Serafino Foti (Sport Director BMW Motorrad GoldBet SBK Team):
"We are quite happy with today. Chaz has shown he's in really good shape, he set the fastest lap and demonstrated that he feels really comfortable on this track, where last year he was very successful. We're really happy with this result which also repays the work the team has done. Marco's results do not show the real situation, with hard tyres he was fast and the race pace was really good. Tomorrow we need to find a solution to improve with soft tyres to put in a good performance in qualifying and to start from the front. Anyhow, Marco is focused and for sure, he'll do very well.

In the Superstock class, Sylvain got the provisional pole-position, continuing the positive trend. We need to avoid underestimating our competitors who seem to be fast on this track. Tomorrow we'll keep concentration high in order to start from the front.
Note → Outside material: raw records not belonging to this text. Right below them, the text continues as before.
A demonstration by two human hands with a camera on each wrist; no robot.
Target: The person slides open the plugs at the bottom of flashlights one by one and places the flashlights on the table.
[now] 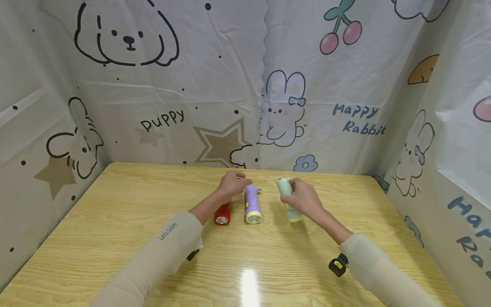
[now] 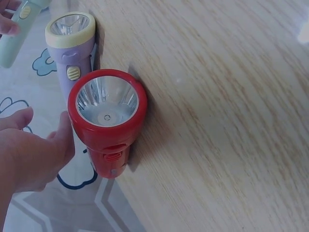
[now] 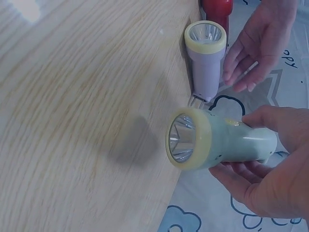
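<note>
My right hand (image 1: pixel 305 198) grips a mint-green flashlight (image 3: pixel 239 141) round its body, thumb on one side and fingers on the other. Its cream-rimmed lens end points down toward me, and a shadow on the wood in the right wrist view suggests it is raised. My left hand (image 1: pixel 232 183), fingers loosely extended and holding nothing, hovers by the rear end of a purple flashlight (image 1: pixel 251 199). That one lies with its cream-rimmed lens toward me and two metal plug prongs (image 3: pixel 196 101) out at the back. Left of it lies a red flashlight (image 2: pixel 107 140), partly covered by my left hand in the head view.
The flashlights are on a light wood-grain table (image 1: pixel 215 273). A printed cloth (image 1: pixel 226 85) with cartoon animals hangs behind the table and along its sides. A black wrist device (image 1: pixel 338 265) hangs below my right sleeve.
</note>
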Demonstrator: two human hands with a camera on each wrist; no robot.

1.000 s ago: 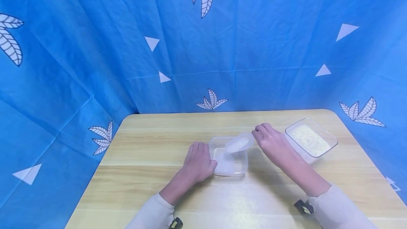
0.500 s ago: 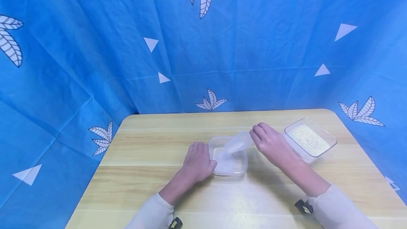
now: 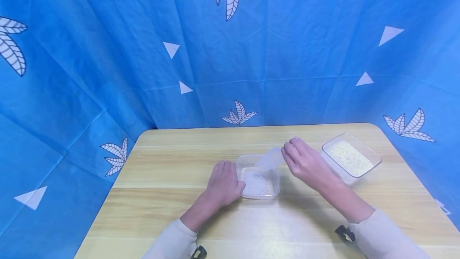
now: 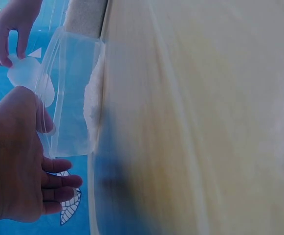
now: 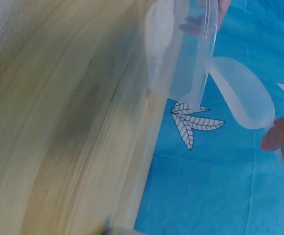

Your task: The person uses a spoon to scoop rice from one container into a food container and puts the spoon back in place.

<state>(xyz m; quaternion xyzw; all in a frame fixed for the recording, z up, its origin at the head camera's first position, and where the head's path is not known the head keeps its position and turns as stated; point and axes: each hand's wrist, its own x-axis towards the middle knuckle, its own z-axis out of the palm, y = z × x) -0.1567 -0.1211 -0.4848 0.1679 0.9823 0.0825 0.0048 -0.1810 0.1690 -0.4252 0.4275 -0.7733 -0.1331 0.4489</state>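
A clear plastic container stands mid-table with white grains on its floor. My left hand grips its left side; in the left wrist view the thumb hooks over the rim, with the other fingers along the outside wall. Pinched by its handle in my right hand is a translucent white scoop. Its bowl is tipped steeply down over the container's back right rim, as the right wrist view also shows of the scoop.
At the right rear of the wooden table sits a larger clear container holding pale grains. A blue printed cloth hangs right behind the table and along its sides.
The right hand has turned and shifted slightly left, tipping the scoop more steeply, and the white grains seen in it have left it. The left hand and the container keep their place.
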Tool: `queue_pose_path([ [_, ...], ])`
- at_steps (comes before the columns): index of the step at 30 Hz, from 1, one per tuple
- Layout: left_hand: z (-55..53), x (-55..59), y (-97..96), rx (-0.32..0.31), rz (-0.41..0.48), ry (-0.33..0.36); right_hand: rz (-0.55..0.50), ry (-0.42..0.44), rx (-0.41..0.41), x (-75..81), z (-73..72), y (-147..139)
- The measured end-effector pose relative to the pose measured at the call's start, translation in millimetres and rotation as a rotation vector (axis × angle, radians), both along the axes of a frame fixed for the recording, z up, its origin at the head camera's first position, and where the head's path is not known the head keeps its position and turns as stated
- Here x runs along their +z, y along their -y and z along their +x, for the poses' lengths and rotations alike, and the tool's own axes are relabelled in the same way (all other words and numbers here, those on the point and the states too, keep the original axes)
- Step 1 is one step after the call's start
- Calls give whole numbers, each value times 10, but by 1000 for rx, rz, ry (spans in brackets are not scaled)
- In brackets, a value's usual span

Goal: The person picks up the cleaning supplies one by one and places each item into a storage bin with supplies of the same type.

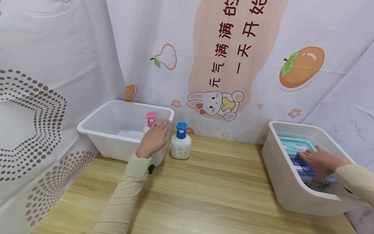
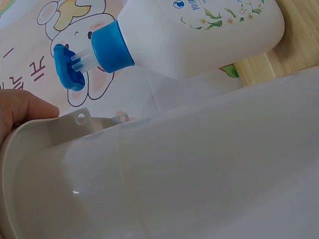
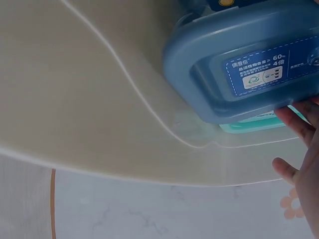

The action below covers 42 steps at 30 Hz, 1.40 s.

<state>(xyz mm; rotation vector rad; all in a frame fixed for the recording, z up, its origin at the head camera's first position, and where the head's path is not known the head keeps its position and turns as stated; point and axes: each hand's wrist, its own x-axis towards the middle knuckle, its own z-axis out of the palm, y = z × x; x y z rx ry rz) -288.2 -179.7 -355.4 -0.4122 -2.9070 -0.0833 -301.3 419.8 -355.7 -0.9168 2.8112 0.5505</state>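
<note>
My left hand [image 1: 155, 138] rests at the right end of the left white bin [image 1: 117, 140], fingers extended along the rim. In the left wrist view a finger [image 2: 37, 108] touches that rim. Partly hidden behind the hand, a pink-topped pump bottle [image 1: 151, 116] stands inside this bin. A white pump bottle with a blue top [image 1: 181, 146] stands upright just right of it. Inside the right white bin [image 1: 280, 175], my right hand [image 1: 324, 161] spans a blue plastic box [image 3: 199, 74] with a printed label, gripping it by its edges. A teal box [image 1: 298, 143] lies beside it.
Both bins stand on a wooden table [image 1: 210, 188], one at the left and one at the right. A printed cloth [image 1: 163, 29] with fruit, a rabbit and lettering hangs close behind them. Patterned cloth [image 1: 43, 97] closes off the left side.
</note>
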Motion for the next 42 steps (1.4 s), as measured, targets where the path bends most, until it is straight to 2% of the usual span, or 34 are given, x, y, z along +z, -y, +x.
queue_pose_path([
  [22, 8, 7, -1, -6, 2, -19, -6, 1, 29, -80, 30, -88],
  [31, 18, 15, -6, -7, 9, -18, -11, -21, 11, 4, 26, -117],
  [36, 19, 10, -6, -11, 11, -12, -16, -74, 9, 58, 43, -139],
  [42, 12, 8, 1, -14, 11, -16, -2, -97, -36, 183, 88, -96],
])
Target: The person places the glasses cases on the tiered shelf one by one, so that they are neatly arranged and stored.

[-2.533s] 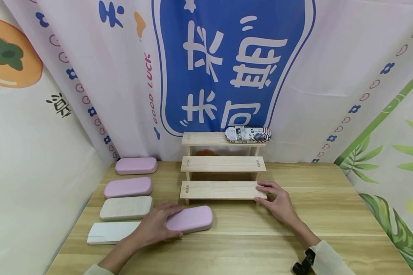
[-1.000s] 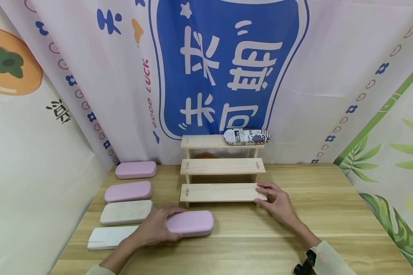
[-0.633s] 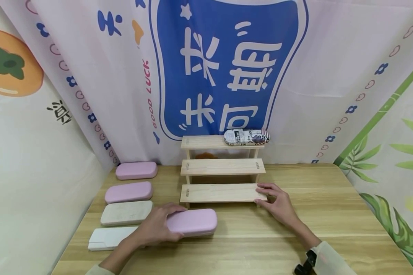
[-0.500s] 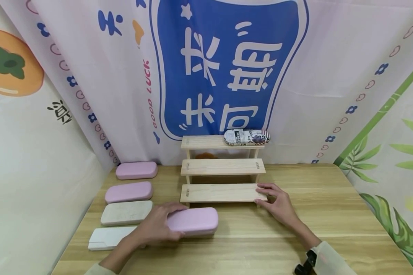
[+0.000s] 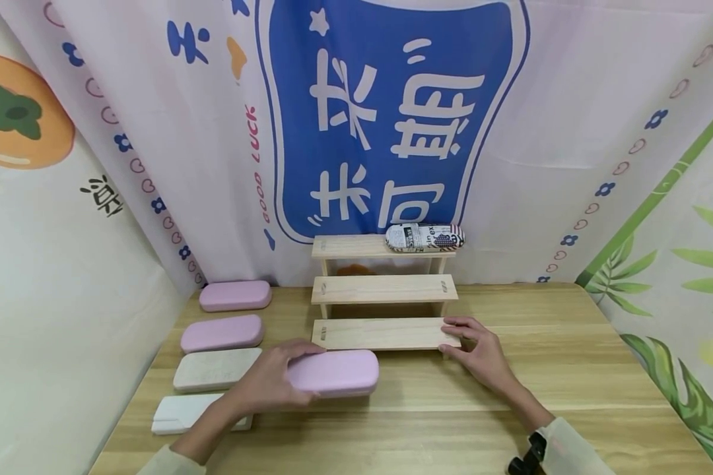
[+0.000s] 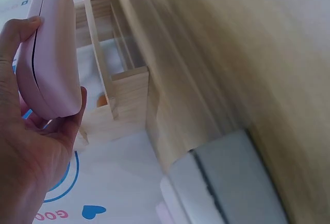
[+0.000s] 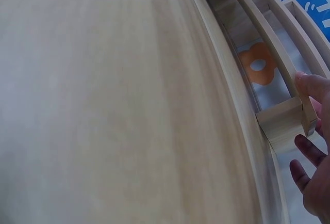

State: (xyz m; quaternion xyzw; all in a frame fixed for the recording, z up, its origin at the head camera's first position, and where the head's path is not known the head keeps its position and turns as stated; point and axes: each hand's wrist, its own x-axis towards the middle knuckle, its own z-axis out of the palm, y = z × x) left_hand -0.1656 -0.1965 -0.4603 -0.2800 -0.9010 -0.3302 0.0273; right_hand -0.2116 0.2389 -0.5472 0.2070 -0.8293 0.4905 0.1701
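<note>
My left hand (image 5: pixel 276 377) grips a pink glasses case (image 5: pixel 335 373) by its left end, in front of the lowest step of a three-step wooden display stand (image 5: pixel 386 288). In the left wrist view, the thumb lies on one long side of the held case (image 6: pixel 54 48) by its dark seam, with fingers under its end; it is lifted off the table. My right hand (image 5: pixel 480 348) pinches the right end of the lowest step, as the right wrist view also shows, thumb on the board's edge (image 7: pixel 304 111). A newsprint-patterned glasses case (image 5: pixel 424 237) lies on the top step, at its right.
Along the table's left side lie two pink cases (image 5: pixel 235 295), a grey-white case (image 5: pixel 216 369) and a white flap case (image 5: pixel 181 414), one in front of another. A printed curtain (image 5: pixel 570 132) hangs right behind the stand. The wooden table (image 5: pixel 541 316) extends right of the stand.
My left hand has raised the pink case off the table and moved it slightly right and towards the stand. My right hand stays on the lowest step.
</note>
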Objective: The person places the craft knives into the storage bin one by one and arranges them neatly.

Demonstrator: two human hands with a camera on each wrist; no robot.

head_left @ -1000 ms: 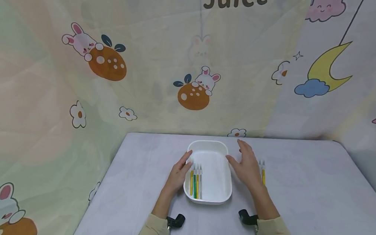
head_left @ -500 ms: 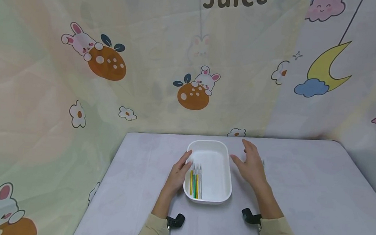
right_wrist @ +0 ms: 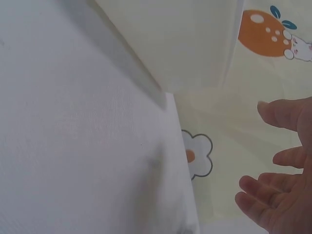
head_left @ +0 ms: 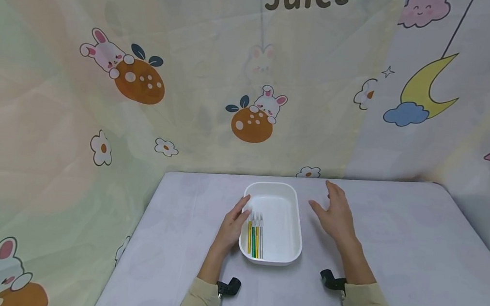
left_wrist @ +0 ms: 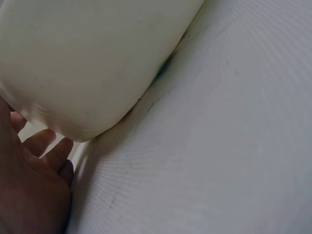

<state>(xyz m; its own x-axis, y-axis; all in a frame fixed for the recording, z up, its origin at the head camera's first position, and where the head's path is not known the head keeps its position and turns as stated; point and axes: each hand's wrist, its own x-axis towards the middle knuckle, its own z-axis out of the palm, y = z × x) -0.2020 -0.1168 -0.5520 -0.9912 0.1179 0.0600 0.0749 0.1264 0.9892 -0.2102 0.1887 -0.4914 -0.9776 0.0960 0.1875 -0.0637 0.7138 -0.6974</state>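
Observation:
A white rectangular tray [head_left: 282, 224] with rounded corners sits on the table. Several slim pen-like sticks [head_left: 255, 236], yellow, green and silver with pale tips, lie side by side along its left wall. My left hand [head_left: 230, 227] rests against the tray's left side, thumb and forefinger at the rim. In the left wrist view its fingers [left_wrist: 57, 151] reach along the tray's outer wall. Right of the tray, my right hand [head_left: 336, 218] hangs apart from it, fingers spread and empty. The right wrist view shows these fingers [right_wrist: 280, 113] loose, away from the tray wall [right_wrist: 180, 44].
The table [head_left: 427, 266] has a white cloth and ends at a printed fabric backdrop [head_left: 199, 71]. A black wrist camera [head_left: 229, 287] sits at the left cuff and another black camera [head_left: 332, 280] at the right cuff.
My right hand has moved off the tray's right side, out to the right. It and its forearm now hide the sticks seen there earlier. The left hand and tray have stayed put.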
Greg also did quite well, despite the fact that he is riding on this track for the first time."

Andrea Dosoli (Technical Director BMW Motorrad GoldBet SBK Team):
"Overall it was a positive day. It was nice to get back to action after the long break. Our riders spent the morning session taking off some rust but I must say that they started on the right foot. Both began with our base setting and then they worked as usual on the suspension set-up and they were able to evaluate almost all tyres available. Chaz did an amazing lap claiming P1. Now we have to work on the race pace because we have seen that our competitors are quite consistent. Marco was quite fast with the used tyre and did a lot of consistent lap times but once we fitted a new soft tyre, he could not get the best out of it. This is the point we need to improve, especially for tomorrow's Superpole because as always it is very important to start from the two front rows which is our target for tomorrow."


----------